Divergence typically does not depend on the beam power.
"If beam angle is what is affecting the focus, the difference in beam angle would be greater between zero and the mid point distance of the graph than the midpoint and the end point of the graph. This would mean that a most of the divergence error would occur nearest the laser. Is this true? What am I missing? " I am afraid I don't understand what you are talking about.
The quality of the beam does depend on the laser. What you need is mode quality $M^2$, but it should be decent for an industrial laser. So a decent laser should have a beam close to a Gaussian beam. Typically, the exit mirror of a laser is flat, so the minimum radius of the beam is at the exit of the laser. You can get a much smaller spot using a lens though. However, for a small spot, its depth is also small (the length of a Gaussian beam waist is the length of a region near the focus where the light intensity is at least one half of that in the focus). The beam waist length is proportional to an inverse square of the beam's width in the focus.

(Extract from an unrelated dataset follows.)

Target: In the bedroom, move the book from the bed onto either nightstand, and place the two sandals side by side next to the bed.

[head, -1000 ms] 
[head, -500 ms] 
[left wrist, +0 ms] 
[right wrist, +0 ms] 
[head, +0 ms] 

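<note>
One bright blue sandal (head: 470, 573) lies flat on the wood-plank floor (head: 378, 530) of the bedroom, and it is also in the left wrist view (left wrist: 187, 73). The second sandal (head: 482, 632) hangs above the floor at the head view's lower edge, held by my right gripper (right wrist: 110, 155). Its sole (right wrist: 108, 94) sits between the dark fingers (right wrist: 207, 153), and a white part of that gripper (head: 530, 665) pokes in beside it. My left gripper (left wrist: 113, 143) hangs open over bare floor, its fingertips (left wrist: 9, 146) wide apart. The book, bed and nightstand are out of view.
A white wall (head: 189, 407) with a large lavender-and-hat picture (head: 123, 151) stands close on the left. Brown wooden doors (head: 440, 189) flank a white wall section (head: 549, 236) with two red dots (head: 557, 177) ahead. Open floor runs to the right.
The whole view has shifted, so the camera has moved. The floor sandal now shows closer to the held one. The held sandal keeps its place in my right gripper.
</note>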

I think the best is to solve the problem at its root: your laser is divergent, You are right, your lens will focus at different positions depending on its distance from the laser, and that's quite tricky to correct dynamically on a moving system.
So: collimate the laser imposing the right beam diameter right at its output, before sending it to the head. Build a galilean telescope (also known as beam expander). You need 2 high damage threshold lenses (probably the same type as your last focusing lens) with the right focal lengths. The ratio of their focal lengths will be the magnifying ratio for the beam diameter. Choose them to slightly underfill your subsequent optics. Put them at a distance equal to the sum of their focal length and that's it. Adjusting finely their distance you can correct for the divergence, while having the beam size that you want and constant for all the rest of the path.

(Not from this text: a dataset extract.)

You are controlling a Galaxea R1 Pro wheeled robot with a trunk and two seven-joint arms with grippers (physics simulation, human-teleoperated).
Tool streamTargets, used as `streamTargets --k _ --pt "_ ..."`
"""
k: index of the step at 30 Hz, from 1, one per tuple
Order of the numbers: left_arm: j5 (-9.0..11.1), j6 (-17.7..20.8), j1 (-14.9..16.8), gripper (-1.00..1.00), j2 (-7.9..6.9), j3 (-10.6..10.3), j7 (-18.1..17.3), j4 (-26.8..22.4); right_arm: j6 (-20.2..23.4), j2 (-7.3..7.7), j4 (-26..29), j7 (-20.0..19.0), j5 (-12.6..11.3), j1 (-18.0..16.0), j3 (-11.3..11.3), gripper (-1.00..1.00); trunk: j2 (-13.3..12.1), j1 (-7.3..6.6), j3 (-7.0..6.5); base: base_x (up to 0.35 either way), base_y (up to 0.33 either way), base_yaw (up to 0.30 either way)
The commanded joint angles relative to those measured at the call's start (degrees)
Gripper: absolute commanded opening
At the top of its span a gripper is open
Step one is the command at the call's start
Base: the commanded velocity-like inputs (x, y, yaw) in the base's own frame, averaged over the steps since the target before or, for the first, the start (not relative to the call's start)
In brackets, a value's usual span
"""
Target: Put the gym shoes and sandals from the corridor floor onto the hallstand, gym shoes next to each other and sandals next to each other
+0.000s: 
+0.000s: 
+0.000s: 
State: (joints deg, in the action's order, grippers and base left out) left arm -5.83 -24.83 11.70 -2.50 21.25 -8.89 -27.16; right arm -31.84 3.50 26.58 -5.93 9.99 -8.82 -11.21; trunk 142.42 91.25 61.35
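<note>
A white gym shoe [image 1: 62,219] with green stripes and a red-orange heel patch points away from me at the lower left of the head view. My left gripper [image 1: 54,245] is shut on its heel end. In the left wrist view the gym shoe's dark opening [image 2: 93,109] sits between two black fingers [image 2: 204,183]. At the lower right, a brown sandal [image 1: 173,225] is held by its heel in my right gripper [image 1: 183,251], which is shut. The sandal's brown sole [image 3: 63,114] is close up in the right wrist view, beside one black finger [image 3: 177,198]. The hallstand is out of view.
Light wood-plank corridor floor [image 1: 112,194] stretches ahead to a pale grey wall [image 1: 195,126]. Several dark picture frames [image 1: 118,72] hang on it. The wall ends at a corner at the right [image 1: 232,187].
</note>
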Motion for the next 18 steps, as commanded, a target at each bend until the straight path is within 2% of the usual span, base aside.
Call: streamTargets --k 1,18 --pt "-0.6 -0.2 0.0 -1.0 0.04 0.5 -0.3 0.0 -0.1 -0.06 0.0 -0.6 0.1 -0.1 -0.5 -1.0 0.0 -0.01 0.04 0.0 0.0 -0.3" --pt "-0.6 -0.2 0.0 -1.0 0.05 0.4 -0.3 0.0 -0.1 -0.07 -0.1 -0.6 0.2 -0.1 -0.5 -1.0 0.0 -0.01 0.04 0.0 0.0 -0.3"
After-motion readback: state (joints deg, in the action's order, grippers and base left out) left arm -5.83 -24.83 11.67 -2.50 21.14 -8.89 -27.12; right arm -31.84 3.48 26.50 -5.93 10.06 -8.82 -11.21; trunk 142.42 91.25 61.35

I would opt for one negative and one positive lens, so you magnify the beam diameter avoiding a laser focus in air, which with 90W can ionize air or at least create a bad pointing stability. Even if air is not broken at the focus, small air movements can deflect the beam (and temperature raises at the focus, so air moves even more).
And please... don't forget your safety goggles, and think about a protection cage around the setup. 90W do not forgive...